ABOUT THIS TASK >> Copy out the listing in full, exactly as written, but not its pictures.
>>>>
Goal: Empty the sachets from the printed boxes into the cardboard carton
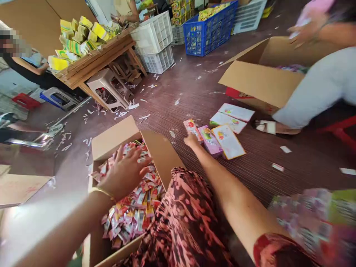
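My left hand (125, 171), with a gold bangle at the wrist, hovers open with spread fingers over an open cardboard box (114, 137) full of small red and pink sachets (133, 211). My right hand (191, 141) reaches out across the floor and touches a small flat carton (192, 128) at the near end of a group of flat cartons (228, 141). A purple carton (210, 141) lies right beside that hand. Whether the fingers have closed on the carton cannot be seen.
A person in pale trousers (319, 89) sits at right by a large open cardboard box (258, 81). White crates (154, 35), a blue crate (208, 27), a wooden table (94, 61) stacked with yellow packs and a white stool (107, 87) stand behind. Paper scraps litter the brown floor (278, 170).
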Tool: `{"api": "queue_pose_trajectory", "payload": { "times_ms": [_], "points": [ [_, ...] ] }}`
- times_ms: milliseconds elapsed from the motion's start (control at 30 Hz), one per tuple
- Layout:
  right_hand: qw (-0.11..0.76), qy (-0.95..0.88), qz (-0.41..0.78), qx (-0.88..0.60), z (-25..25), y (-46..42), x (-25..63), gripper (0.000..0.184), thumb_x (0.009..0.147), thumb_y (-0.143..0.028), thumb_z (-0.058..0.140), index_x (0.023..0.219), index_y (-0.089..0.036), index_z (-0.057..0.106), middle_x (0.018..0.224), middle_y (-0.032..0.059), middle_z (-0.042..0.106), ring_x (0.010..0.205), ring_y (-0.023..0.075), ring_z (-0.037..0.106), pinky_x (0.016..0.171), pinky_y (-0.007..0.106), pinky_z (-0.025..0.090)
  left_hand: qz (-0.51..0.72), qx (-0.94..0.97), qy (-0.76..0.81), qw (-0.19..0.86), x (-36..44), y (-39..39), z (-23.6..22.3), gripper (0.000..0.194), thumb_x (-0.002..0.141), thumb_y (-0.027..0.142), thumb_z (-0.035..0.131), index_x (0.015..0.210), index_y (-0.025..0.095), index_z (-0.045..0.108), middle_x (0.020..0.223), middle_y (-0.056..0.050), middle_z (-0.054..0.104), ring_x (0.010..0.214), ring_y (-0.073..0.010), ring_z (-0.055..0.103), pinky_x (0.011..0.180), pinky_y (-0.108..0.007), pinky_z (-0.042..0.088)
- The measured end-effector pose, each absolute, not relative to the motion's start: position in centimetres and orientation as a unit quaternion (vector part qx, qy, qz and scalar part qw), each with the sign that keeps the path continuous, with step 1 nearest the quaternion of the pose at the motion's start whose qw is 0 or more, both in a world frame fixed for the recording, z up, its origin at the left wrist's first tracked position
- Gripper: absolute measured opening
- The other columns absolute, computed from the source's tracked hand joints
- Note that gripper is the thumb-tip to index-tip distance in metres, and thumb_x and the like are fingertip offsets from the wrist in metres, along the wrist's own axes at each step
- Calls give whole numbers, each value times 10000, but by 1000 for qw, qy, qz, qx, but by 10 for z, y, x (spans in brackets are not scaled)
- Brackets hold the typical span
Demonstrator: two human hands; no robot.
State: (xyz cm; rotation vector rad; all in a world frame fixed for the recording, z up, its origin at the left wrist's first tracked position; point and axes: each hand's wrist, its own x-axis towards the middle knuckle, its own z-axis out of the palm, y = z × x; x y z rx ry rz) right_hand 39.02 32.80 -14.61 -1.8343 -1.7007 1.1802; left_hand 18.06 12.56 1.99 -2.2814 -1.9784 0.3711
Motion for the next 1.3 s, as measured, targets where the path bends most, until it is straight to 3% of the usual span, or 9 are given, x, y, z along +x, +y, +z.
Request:
{"api": "queue_pose_trajectory", "payload": {
  "times_ms": [100, 167, 333, 433, 567, 833, 1067, 1200, 1300],
  "points": [
    [126, -581, 409, -692, -220, 338, 408, 491, 798, -131, 625, 1273, -79, 516, 1337, 226, 521, 1302, 339, 447, 1120, 497, 330, 182, -655, -732, 47, 137, 108, -41, 577, 838, 536, 629, 1390, 408, 520, 1558, -115, 326, 1441, -484, 206, 1081, -793, 36],
    [88, -583, 375, -715, -259, 351, 413, 615, 830, -245, 634, 1390, -103, 424, 1445, 243, 398, 1371, 377, 351, 1123, 528, 308, 186, -594, -782, -11, 102, 85, -83, 690, 784, 614, 653, 1423, 446, 456, 1618, -111, 165, 1456, -517, 97, 1031, -835, 55],
    [-4, -646, 243, -724, -325, 394, 414, 818, 832, -504, 651, 1496, -174, 307, 1536, 221, 271, 1402, 400, 258, 1077, 563, 288, 109, -500, -847, -145, 9, 56, -142, 801, 793, 615, 638, 1502, 378, 350, 1640, -83, -41, 1491, -422, 101, 1158, -621, 237],
    [-34, -664, 179, -725, -347, 408, 410, 914, 798, -629, 650, 1505, -170, 296, 1506, 235, 309, 1374, 398, 277, 1040, 540, 280, 98, -489, -851, -166, -37, 72, -157, 853, 784, 625, 641, 1521, 337, 323, 1644, -70, -35, 1497, -410, 78, 1198, -552, 199],
    [-55, -694, 114, -709, -364, 409, 406, 1059, 794, -677, 624, 1541, -81, 166, 1556, 270, 189, 1432, 373, 155, 1052, 510, 230, 87, -467, -859, -192, -65, 115, -176, 916, 748, 750, 586, 1524, 350, 309, 1642, -91, 42, 1487, -428, 105, 1184, -581, 199],
    [-94, -755, 75, -645, -361, 385, 404, 786, 901, -498, 562, 1511, -121, 240, 1528, 304, 167, 1435, 396, 155, 1075, 498, 152, 56, -467, -862, -187, -31, 60, -178, 738, 813, 687, 544, 1465, 360, 429, 1638, -11, -71, 1490, -433, 29, 1199, -588, 156],
    [-50, -739, 90, -666, -350, 358, 386, 713, 837, -505, 622, 1422, -178, 378, 1400, 224, 355, 1257, 415, 399, 965, 484, 341, -45, -456, -872, -173, 0, -37, -182, 722, 851, 586, 576, 1485, 286, 406, 1624, -89, 32, 1496, -395, 70, 1192, -598, 203],
    [-72, -684, 154, -710, -344, 347, 389, 947, 797, -571, 634, 1526, -205, 153, 1437, 271, 316, 1268, 446, 430, 998, 535, 349, -78, -444, -864, -224, 13, -37, -135, 681, 911, 566, 487, 1520, 310, 325, 1606, -96, 136, 1480, -329, 204, 1187, -540, 273],
    [-92, -653, 229, -716, -337, 336, 395, 997, 792, -596, 609, 1540, -185, 95, 1360, 313, 412, 1257, 471, 464, 982, 565, 378, -42, -477, -864, -154, 43, -16, -114, 686, 872, 591, 546, 1497, 392, 347, 1599, -65, 190, 1469, -340, 219, 1183, -589, 230]
  ]
}}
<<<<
TASK ANSWER >>
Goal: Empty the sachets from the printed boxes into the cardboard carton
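My left hand (125, 171), with a gold bangle at the wrist, hovers open with spread fingers over an open cardboard box (114, 137) full of small red and pink sachets (133, 211). My right hand (191, 141) reaches out across the floor and touches a small flat carton (192, 128) at the near end of a group of flat cartons (228, 141). A purple carton (210, 141) lies right beside that hand. Whether the fingers have closed on the carton cannot be seen.
A person in pale trousers (319, 89) sits at right by a large open cardboard box (258, 81). White crates (154, 35), a blue crate (208, 27), a wooden table (94, 61) stacked with yellow packs and a white stool (107, 87) stand behind. Paper scraps litter the brown floor (278, 170).
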Tool: `{"api": "queue_pose_trajectory", "payload": { "times_ms": [_], "points": [ [_, ...] ] }}`
- times_ms: milliseconds elapsed from the motion's start (control at 30 Hz), one per tuple
- Layout:
  right_hand: qw (-0.11..0.76), qy (-0.95..0.88), qz (-0.41..0.78), qx (-0.88..0.60), z (-25..25), y (-46..42), x (-25..63), gripper (0.000..0.184), thumb_x (0.009..0.147), thumb_y (-0.143..0.028), thumb_z (-0.058..0.140), index_x (0.023..0.219), index_y (-0.089..0.036), index_z (-0.057..0.106), middle_x (0.018..0.224), middle_y (-0.032..0.059), middle_z (-0.042..0.106), ring_x (0.010..0.205), ring_y (-0.023..0.075), ring_z (-0.037..0.106), pinky_x (0.016..0.171), pinky_y (-0.007..0.106), pinky_z (-0.025..0.090)
  left_hand: qz (-0.51..0.72), qx (-0.94..0.97), qy (-0.76..0.81), qw (-0.19..0.86), x (-36..44), y (-39..39), z (-23.6..22.3), gripper (0.000..0.194), thumb_x (-0.002..0.141), thumb_y (-0.027..0.142), thumb_z (-0.035..0.131), index_x (0.015..0.210), index_y (-0.025..0.095), index_z (-0.045..0.108), middle_x (0.020..0.223), middle_y (-0.056..0.050), middle_z (-0.054..0.104), ring_x (0.010..0.214), ring_y (-0.073..0.010), ring_z (-0.055..0.103), pinky_x (0.011..0.180), pinky_y (-0.108..0.007), pinky_z (-0.042..0.088)
- The measured end-effector pose, each absolute, not relative to the motion's start: position in centimetres and orientation as a unit quaternion (vector part qx, qy, qz and scalar part qw), each with the sign that keeps the path continuous, with step 1 nearest the quaternion of the pose at the motion's start whose qw is 0 or more, both in a world frame fixed for the recording, z up, its origin at the left wrist's first tracked position
- Gripper: absolute measured opening
- The other columns absolute, computed from the source's tracked hand joints
- Note that gripper is the thumb-tip to index-tip distance in metres, and thumb_x and the like are fingertip offsets from the wrist in metres, along the wrist's own axes at each step
- Calls give whole numbers, each value times 10000, but by 1000 for qw, qy, qz, qx, but by 10 for z, y, x (spans in brackets are not scaled)
- Brackets hold the typical span
Demonstrator: two human hands; no robot.
State: (xyz cm; rotation vector rad; all in a world frame fixed for the recording, z up, its origin at the left wrist's first tracked position; point and axes: each hand's wrist, its own x-axis towards the middle knuckle, its own z-axis out of the palm, y = z × x; x y z rx ry rz) right_hand 39.02 32.80 -14.61 -1.8343 -1.7007 1.1802; left_hand 18.06 12.56 1.99 -2.2814 -1.9784 0.3711
Motion for the next 1.3 s, as measured, targets where the path bends most, until it is straight to 3% of the usual span, or 9 are given, x, y, z along +x, +y, +z.
Request:
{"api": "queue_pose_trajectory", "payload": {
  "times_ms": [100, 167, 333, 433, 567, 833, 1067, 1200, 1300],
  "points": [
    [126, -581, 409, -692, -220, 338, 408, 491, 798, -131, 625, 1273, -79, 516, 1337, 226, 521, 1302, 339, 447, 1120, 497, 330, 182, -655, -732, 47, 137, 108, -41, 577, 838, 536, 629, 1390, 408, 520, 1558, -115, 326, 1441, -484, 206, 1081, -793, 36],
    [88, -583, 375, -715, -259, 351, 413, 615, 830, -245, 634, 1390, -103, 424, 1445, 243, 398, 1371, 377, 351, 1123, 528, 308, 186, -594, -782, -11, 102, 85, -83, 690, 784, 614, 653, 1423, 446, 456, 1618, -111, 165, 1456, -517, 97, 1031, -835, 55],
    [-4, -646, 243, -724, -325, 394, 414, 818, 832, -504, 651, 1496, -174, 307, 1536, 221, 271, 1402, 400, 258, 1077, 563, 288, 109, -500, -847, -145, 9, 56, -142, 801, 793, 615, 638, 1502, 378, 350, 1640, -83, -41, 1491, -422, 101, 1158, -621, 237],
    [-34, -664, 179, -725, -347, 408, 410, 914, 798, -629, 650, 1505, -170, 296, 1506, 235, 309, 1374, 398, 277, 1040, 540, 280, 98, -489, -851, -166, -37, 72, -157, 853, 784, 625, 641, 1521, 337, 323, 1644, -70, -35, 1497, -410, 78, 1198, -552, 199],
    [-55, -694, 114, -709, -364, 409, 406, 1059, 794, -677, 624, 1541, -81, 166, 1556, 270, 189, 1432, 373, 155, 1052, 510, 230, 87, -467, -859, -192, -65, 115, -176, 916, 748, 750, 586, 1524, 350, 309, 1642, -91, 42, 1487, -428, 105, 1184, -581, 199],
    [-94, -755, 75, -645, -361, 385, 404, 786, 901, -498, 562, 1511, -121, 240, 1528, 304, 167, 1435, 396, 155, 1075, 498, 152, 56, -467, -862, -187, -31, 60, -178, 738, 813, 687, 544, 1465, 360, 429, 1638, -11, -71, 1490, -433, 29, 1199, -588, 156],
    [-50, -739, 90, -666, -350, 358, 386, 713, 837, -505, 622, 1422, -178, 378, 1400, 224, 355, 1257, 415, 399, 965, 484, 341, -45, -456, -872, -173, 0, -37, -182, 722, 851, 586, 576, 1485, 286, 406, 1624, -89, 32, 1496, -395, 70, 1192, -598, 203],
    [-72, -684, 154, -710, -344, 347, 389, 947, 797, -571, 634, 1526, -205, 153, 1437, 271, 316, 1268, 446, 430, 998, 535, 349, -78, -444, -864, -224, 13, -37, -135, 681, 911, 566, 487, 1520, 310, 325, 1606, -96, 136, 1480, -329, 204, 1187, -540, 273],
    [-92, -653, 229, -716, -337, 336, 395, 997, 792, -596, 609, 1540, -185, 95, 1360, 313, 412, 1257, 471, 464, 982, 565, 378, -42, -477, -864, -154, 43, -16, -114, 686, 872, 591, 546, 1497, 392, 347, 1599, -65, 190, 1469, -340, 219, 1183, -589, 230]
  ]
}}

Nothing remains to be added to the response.